Exercise details:
A single number is needed: how many lines of the data hold the word "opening".

Recorded data:
■ ■ ■ ■ ■ ■ ■
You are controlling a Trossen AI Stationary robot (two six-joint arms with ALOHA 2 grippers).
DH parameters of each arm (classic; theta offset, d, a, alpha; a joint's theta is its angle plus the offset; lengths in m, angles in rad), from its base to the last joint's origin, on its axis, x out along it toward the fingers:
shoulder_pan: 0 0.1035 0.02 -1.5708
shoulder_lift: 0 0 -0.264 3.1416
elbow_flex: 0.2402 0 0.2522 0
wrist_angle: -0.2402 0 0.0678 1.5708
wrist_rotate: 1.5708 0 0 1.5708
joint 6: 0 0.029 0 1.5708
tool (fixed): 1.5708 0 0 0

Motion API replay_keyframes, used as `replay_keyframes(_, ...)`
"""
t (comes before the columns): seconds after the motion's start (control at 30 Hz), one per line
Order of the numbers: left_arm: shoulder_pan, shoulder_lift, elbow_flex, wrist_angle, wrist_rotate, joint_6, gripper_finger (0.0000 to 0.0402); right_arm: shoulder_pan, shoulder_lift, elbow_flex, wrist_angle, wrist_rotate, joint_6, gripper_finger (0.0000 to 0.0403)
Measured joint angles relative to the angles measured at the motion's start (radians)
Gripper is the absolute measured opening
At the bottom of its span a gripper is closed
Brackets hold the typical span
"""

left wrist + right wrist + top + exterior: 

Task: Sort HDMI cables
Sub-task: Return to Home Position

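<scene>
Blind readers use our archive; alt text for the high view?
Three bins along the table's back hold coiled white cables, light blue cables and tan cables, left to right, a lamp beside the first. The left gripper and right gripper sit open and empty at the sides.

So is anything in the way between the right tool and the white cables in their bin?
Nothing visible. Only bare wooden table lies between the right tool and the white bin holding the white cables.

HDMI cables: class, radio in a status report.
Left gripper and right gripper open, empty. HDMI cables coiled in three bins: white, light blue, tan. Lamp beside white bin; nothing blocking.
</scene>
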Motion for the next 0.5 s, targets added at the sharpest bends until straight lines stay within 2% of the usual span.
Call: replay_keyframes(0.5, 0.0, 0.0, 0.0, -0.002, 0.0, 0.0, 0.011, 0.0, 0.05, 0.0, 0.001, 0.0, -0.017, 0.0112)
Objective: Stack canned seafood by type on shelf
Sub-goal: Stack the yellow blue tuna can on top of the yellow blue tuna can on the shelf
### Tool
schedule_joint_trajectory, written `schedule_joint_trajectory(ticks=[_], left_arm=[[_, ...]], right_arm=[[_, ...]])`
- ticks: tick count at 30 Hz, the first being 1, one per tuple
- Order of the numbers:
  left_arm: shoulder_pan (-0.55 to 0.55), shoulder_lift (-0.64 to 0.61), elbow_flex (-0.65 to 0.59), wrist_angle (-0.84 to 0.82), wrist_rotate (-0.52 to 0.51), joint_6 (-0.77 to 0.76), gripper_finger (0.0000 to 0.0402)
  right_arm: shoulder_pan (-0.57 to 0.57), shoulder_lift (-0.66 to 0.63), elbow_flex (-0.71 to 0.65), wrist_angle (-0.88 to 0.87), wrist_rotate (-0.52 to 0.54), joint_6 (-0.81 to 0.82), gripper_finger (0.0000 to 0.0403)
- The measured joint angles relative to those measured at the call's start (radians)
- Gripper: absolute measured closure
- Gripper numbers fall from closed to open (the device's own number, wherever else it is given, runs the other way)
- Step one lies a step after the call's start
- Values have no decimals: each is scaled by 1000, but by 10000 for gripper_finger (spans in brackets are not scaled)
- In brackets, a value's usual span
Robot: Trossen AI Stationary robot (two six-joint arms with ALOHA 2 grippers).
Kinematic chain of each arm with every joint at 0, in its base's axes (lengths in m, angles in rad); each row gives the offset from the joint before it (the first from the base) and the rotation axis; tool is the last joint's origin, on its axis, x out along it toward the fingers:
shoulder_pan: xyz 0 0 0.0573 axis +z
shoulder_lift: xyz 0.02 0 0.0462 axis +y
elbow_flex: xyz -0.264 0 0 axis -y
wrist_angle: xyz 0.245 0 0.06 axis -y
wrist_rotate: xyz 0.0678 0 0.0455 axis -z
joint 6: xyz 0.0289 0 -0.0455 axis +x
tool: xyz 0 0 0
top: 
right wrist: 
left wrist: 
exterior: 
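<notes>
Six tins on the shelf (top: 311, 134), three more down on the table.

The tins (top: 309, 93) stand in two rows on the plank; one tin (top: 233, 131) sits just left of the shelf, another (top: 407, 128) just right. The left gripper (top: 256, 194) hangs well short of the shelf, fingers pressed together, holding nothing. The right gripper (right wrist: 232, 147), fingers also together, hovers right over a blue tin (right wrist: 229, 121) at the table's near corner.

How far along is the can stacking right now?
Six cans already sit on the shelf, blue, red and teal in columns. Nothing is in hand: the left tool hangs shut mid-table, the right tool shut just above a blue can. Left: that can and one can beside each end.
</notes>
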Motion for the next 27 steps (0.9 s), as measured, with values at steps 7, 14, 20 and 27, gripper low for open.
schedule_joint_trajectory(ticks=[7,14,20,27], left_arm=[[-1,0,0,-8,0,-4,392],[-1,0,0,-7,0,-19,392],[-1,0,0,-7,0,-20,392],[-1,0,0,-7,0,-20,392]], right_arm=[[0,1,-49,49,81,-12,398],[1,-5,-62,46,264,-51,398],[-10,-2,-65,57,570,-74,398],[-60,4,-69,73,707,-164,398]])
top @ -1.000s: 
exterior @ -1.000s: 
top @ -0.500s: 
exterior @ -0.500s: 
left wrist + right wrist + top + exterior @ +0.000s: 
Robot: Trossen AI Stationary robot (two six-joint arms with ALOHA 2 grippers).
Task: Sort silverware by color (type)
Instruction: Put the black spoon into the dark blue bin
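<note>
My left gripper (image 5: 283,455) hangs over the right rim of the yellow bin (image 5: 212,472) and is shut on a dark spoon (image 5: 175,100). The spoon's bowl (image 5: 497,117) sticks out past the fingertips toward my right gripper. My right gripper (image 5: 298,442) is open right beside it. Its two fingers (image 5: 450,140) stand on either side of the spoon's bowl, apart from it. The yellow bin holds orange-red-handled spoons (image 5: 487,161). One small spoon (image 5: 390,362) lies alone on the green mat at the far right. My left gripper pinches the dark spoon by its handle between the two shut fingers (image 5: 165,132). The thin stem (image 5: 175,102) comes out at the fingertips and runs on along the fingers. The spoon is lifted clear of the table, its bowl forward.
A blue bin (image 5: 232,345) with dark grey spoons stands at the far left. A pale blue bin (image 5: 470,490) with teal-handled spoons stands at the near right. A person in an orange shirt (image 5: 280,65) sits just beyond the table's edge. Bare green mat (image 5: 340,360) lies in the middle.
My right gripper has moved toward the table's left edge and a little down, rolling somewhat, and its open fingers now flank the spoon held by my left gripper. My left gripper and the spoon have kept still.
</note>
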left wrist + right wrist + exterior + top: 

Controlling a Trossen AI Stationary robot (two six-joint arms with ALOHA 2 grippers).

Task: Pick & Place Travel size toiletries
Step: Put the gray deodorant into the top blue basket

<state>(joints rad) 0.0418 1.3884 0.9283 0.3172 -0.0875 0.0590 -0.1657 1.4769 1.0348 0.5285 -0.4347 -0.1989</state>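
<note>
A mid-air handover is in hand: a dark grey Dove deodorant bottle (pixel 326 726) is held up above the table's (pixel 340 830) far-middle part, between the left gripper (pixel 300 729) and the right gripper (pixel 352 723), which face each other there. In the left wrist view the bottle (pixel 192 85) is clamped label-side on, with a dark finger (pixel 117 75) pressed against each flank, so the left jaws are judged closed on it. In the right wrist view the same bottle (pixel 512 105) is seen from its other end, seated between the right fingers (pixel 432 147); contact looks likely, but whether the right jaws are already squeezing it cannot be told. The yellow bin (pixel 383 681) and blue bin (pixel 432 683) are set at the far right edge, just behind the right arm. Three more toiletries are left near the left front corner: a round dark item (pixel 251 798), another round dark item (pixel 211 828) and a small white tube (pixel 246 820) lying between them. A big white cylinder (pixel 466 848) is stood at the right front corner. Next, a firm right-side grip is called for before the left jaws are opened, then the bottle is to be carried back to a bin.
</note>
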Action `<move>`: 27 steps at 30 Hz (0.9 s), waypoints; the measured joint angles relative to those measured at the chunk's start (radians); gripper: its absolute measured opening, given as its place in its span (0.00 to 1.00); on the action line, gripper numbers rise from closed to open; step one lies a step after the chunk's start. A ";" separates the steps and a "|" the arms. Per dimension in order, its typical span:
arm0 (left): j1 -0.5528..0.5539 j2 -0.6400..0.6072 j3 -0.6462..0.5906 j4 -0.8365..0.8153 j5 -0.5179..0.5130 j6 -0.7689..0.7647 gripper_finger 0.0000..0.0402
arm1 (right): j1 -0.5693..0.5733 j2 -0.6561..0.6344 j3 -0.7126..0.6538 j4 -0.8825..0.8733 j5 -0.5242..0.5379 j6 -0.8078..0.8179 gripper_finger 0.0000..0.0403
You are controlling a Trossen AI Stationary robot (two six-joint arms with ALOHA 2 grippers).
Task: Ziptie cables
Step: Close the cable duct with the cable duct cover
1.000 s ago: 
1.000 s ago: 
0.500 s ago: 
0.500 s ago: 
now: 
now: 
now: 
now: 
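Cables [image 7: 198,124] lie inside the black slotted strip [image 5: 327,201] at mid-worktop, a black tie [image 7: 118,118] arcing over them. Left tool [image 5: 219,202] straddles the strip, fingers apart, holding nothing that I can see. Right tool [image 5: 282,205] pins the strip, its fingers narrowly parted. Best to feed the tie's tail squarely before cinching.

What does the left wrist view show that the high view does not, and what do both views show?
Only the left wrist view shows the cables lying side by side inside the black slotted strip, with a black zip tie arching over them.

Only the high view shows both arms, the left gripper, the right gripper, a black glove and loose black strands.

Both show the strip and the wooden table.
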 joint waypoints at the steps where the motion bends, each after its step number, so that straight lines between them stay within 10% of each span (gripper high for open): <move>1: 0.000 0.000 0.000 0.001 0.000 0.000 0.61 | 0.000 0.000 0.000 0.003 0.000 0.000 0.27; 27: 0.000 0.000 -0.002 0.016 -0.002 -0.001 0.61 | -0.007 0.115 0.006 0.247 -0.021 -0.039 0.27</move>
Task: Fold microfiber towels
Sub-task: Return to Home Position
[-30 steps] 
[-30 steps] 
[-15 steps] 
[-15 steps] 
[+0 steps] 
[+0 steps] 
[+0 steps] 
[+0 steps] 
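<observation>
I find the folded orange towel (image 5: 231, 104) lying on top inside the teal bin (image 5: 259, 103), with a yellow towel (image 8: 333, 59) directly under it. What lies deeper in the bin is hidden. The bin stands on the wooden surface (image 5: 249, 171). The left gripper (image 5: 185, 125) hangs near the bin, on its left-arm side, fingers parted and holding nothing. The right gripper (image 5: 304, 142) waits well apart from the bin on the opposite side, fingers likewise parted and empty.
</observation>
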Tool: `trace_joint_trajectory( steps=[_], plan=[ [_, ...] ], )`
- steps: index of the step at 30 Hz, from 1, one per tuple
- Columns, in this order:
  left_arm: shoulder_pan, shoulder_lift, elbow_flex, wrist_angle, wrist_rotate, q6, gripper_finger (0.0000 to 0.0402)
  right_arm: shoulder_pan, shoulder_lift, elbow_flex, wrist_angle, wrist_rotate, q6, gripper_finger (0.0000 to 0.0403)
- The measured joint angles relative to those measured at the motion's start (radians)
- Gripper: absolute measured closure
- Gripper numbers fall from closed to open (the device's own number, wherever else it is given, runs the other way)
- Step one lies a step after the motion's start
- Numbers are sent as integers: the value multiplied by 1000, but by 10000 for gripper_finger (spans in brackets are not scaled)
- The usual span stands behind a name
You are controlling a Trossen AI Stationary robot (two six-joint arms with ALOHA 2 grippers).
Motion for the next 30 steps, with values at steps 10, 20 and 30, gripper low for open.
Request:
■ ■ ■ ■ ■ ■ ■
Task solution:
2